## WHAT THE EXERCISE ASKS
Among the lines below, keep only those from the one containing "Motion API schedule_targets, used" through the one containing "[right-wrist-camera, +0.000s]", and reproduce them exactly.

## GIVEN RECORDS
=== Begin Enclosure ===
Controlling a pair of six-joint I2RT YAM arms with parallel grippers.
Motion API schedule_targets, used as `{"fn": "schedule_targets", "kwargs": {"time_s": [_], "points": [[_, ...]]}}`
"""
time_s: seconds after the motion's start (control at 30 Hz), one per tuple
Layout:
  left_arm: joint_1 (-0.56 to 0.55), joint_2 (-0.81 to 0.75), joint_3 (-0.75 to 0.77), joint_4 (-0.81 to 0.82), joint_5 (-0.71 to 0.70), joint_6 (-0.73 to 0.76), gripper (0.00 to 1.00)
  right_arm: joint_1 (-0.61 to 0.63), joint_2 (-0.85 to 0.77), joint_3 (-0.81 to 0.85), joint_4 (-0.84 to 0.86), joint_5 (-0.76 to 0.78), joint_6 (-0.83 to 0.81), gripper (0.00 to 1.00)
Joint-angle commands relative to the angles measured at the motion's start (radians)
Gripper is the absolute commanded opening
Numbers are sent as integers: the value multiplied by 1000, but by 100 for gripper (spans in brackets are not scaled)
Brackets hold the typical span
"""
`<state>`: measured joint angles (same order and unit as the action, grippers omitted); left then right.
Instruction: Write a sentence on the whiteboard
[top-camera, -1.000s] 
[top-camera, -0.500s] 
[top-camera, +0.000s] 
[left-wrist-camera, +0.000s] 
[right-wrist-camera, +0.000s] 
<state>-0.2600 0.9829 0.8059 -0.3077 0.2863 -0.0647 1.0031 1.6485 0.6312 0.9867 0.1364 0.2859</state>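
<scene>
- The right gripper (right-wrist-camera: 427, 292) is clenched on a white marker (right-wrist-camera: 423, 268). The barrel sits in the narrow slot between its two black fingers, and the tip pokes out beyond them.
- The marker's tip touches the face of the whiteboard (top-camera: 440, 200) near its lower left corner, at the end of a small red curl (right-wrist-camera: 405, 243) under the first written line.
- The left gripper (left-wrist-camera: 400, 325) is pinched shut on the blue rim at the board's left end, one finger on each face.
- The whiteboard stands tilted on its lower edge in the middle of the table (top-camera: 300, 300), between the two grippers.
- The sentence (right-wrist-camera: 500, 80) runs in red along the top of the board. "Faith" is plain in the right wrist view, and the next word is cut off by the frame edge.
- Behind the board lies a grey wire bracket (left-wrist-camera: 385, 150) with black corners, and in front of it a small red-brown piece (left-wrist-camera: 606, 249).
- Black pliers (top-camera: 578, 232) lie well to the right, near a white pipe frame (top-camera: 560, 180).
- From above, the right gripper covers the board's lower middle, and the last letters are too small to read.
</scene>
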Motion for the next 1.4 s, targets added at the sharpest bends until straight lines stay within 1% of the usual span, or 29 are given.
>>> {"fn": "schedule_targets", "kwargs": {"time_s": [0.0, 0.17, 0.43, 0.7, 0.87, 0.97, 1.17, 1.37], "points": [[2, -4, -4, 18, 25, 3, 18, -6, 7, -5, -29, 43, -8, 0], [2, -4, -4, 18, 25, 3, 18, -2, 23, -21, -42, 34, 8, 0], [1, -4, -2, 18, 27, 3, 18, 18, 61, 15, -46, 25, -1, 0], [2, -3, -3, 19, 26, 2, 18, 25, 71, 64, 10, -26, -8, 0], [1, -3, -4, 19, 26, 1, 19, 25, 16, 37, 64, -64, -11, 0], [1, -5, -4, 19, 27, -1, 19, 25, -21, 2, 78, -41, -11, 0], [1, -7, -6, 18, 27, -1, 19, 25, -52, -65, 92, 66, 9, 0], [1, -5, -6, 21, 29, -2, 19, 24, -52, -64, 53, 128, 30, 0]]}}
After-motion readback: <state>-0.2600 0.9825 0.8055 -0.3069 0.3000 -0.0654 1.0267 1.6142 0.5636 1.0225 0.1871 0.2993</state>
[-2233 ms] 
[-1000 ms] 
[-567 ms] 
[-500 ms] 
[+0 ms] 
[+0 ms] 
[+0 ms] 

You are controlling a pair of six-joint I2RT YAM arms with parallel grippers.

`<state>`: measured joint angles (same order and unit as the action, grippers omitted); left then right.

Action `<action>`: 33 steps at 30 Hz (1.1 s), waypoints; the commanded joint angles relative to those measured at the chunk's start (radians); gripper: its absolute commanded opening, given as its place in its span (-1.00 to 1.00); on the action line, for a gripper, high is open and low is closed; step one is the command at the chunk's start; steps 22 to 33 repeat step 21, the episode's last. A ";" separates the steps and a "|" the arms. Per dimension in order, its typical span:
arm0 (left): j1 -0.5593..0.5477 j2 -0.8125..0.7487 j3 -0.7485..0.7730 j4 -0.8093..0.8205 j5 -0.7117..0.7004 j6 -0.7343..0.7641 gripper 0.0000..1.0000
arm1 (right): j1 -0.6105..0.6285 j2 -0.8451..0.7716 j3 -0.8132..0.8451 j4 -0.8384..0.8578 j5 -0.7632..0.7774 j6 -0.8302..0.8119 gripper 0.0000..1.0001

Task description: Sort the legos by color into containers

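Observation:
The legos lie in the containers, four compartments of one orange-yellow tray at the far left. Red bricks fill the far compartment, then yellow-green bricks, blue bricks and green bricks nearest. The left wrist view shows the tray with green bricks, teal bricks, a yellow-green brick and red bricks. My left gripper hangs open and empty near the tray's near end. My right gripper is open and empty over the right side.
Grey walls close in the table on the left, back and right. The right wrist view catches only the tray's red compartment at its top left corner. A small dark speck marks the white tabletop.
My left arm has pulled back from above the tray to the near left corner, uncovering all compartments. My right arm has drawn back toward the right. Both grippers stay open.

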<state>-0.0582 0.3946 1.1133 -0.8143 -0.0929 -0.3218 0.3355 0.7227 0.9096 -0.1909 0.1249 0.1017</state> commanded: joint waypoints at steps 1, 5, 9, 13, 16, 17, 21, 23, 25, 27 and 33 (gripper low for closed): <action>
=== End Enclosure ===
## WRITTEN REPLY
Motion API schedule_targets, used as `{"fn": "schedule_targets", "kwargs": {"time_s": [_], "points": [[_, ...]]}}`
"""
time_s: seconds after the motion's start (control at 30 Hz), one per tuple
Layout:
  left_arm: joint_1 (-0.56 to 0.55), joint_2 (-0.81 to 0.75), joint_3 (-0.75 to 0.77), joint_4 (-0.81 to 0.82), joint_5 (-0.71 to 0.70), joint_6 (-0.73 to 0.76), gripper (0.00 to 1.00)
  right_arm: joint_1 (-0.61 to 0.63), joint_2 (-0.85 to 0.77), joint_3 (-0.81 to 0.85), joint_4 (-0.84 to 0.86), joint_5 (-0.76 to 0.78), joint_6 (-0.83 to 0.81), gripper (0.00 to 1.00)
Joint-angle commands relative to the angles measured at the motion's start (radians)
Gripper is the absolute commanded opening
Numbers are sent as integers: the value multiplied by 1000, but by 100 for gripper (spans in brackets are not scaled)
Brackets hold the typical span
"""
`<state>`: measured joint angles (same order and unit as the action, grippers omitted); left then right.
Instruction: Write a sentence on the whiteboard
[top-camera, -1.000s] 
[top-camera, -0.500s] 
[top-camera, +0.000s] 
[left-wrist-camera, +0.000s] 
[right-wrist-camera, +0.000s] 

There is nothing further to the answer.